What this task involves: Quote the data exactly, first line to the line containing "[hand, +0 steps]", with no pictures.

Given information:
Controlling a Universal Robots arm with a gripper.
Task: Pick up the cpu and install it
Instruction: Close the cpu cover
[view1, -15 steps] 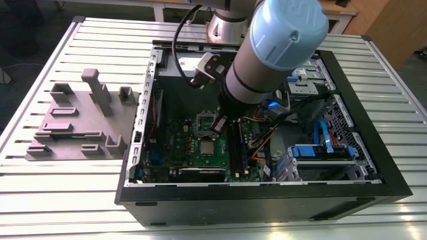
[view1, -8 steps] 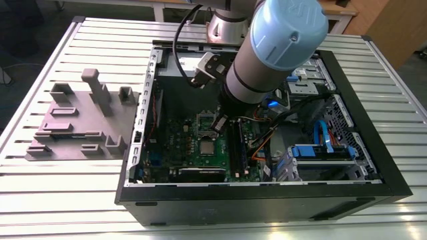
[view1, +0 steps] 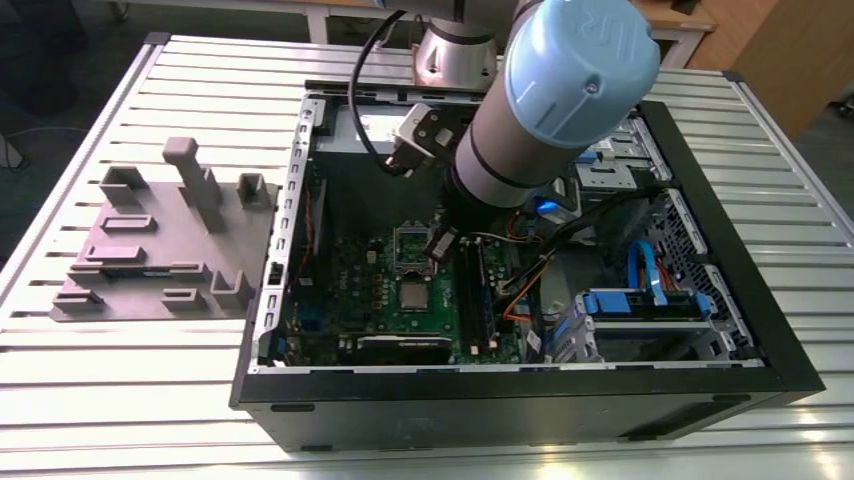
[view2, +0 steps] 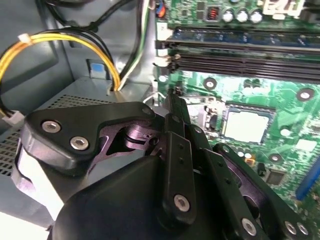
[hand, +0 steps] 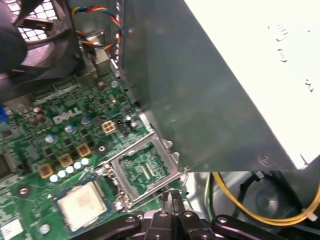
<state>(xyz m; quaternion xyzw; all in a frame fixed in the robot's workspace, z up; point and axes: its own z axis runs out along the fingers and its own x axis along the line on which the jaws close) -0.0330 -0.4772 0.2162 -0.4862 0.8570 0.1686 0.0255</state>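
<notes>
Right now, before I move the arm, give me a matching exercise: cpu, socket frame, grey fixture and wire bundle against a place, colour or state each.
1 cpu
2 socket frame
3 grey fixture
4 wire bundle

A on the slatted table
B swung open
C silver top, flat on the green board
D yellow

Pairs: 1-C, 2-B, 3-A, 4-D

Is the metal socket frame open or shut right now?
Open. In the first wrist view the socket frame is swung back off the cpu, whose silver top is uncovered.
</notes>
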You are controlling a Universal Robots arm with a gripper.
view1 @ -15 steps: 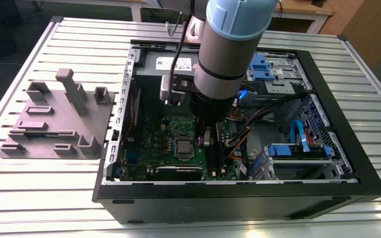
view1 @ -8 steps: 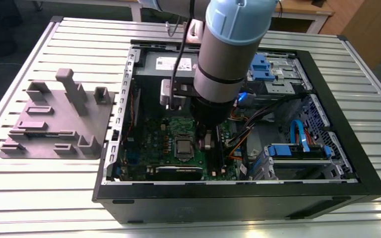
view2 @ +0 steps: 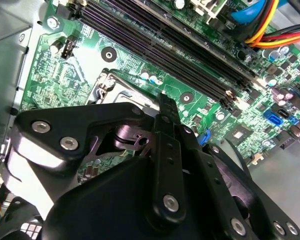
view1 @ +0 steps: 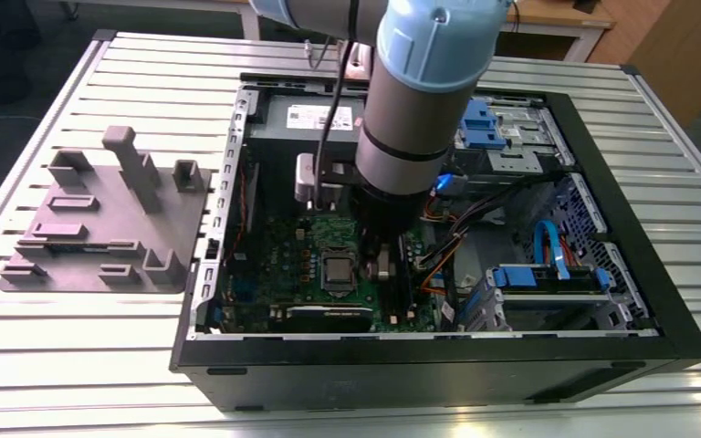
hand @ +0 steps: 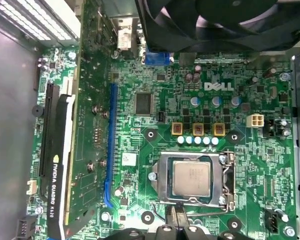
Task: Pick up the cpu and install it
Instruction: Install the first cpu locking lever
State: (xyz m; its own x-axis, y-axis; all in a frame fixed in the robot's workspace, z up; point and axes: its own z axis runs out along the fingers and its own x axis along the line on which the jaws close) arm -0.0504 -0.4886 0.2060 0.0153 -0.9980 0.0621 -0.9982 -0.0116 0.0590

Answer below:
Controlling a Universal Robots arm with a gripper.
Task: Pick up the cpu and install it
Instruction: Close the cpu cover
[view1, -15 steps] 
[view1, -8 steps] 
[view1, +0 steps] 
[view2, +0 steps] 
[hand, +0 steps] 

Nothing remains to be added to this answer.